Data extract: Begin

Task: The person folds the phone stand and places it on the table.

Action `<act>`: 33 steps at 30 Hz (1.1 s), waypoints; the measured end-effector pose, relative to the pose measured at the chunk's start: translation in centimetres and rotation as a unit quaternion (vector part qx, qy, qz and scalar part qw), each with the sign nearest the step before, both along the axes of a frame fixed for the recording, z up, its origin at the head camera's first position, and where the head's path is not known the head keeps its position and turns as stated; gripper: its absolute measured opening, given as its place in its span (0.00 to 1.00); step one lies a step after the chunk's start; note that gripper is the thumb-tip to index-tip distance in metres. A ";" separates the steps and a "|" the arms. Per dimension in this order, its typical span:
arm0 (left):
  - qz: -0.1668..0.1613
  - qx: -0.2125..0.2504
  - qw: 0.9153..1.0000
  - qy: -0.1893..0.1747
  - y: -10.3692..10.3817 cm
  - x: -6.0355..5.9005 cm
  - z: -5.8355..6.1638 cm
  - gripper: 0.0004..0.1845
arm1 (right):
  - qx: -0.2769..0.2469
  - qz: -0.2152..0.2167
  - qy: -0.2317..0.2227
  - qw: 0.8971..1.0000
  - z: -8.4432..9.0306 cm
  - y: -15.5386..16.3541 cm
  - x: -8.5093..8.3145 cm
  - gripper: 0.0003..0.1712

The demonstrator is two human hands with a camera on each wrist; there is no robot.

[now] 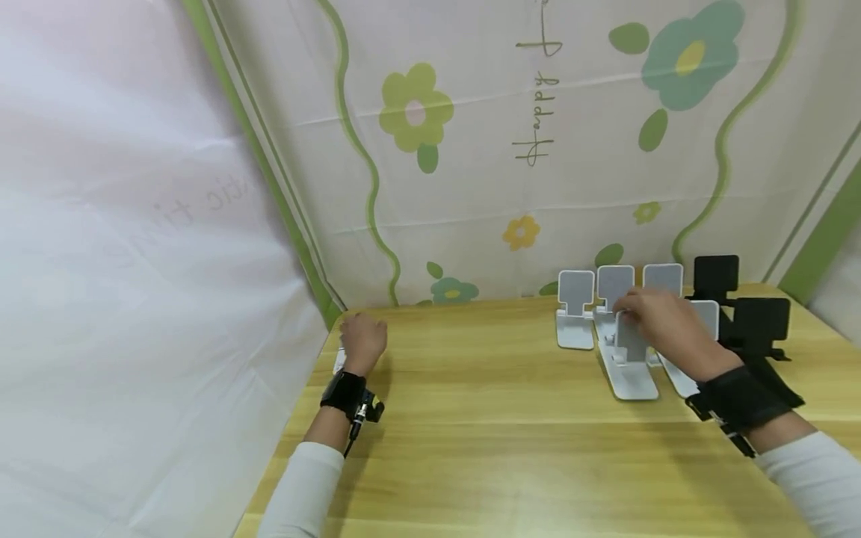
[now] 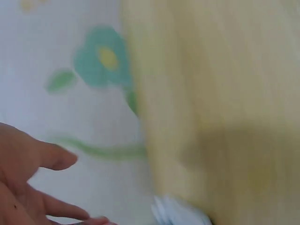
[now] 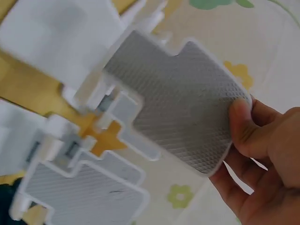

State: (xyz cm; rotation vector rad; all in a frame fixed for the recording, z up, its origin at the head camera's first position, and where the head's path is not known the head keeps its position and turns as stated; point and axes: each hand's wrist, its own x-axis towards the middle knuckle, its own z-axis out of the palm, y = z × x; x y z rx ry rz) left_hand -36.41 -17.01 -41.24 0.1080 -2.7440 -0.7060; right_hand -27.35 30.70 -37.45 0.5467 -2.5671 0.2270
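My right hand (image 1: 655, 317) pinches the upright grey-padded back plate of a white phone stand (image 1: 628, 362) at the table's right. In the right wrist view the thumb (image 3: 246, 124) presses on that textured plate (image 3: 178, 98), with the fingers behind it. Other white stands (image 3: 84, 197) lie close under it. My left hand (image 1: 362, 338) hovers at the table's far left edge, holding nothing. Its fingers (image 2: 54, 157) look loosely extended in the blurred left wrist view. A small white object (image 1: 338, 361) lies just beside it, also visible as a white blur (image 2: 180, 213).
Several more white stands (image 1: 576, 310) stand in a row behind the held one, with two black stands (image 1: 760, 325) to their right. The wooden table (image 1: 471, 418) meets a flower-printed cloth (image 1: 417, 112) at the back and a white cloth wall (image 1: 134, 261) on the left.
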 end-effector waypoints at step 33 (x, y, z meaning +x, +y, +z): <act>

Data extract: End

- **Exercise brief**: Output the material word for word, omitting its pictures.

- **Answer section**:
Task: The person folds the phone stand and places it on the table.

Action `<act>`: 33 steps at 30 Hz (1.1 s), waypoints; the measured end-effector pose, relative to the pose measured at the chunk's start: translation in centimetres and rotation as a unit quaternion (vector part qx, qy, qz and scalar part qw), each with the sign nearest the step before, both along the axes of a frame fixed for the recording, z up, its origin at the head camera's first position, and where the head's path is not known the head keeps its position and turns as stated; gripper: its absolute measured opening, given as its place in its span (0.00 to 1.00); step one lies a step after the chunk's start; note that gripper is the thumb-tip to index-tip distance in metres. A ";" separates the steps and a "|" the arms. Per dimension in this order, its typical span:
arm0 (left):
  - qz: -0.1668..0.1613
  - qx: -0.2125..0.2504
  - qw: 0.9153..1.0000
  - qy: -0.1893..0.1747
  - y: -10.3692..10.3817 cm
  - x: -6.0355..5.9005 cm
  - z: -5.8355..6.1638 cm
  - gripper: 0.0004..0.1845
arm1 (right):
  - qx: -0.2769..0.2469
  - qz: -0.2152..0.2167
  - qy: -0.2317..0.2227
  - qw: 0.8971..1.0000
  - z: -8.4432..9.0306 cm
  - y: -15.5386..16.3541 cm
  - x: -8.5093..8.3145 cm
  - gripper: 0.0003..0.1712

The demonstrator is two human hands with a camera on each wrist; there is no robot.

[now] 
[now] 
[now] 

State: (xyz cm; rotation vector rad; all in a frame fixed for the recording, z up, its origin at the head camera's first position, and where the head's path is not known the head keeps its position and turns as stated; point and axes: each hand's wrist, its own x-axis towards the middle knuckle, its own z-axis out of the palm, y = z × x; x y z rx ry rz) left_hand -36.41 -17.01 -41.24 0.1080 -2.7440 -0.7060; right_hand -27.35 30.70 -37.45 0.5467 -2.5671 0.2270
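My right hand (image 1: 655, 317) pinches the upright grey-padded back plate of a white phone stand (image 1: 628, 362) at the table's right. In the right wrist view the thumb (image 3: 246, 124) presses on that textured plate (image 3: 178, 98), with the fingers behind it. Other white stands (image 3: 84, 197) lie close under it. My left hand (image 1: 362, 338) hovers at the table's far left edge, holding nothing. Its fingers (image 2: 54, 157) look loosely extended in the blurred left wrist view. A small white object (image 1: 338, 361) lies just beside it, also visible as a white blur (image 2: 180, 213).
Several more white stands (image 1: 576, 310) stand in a row behind the held one, with two black stands (image 1: 760, 325) to their right. The wooden table (image 1: 471, 418) meets a flower-printed cloth (image 1: 417, 112) at the back and a white cloth wall (image 1: 134, 261) on the left.
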 end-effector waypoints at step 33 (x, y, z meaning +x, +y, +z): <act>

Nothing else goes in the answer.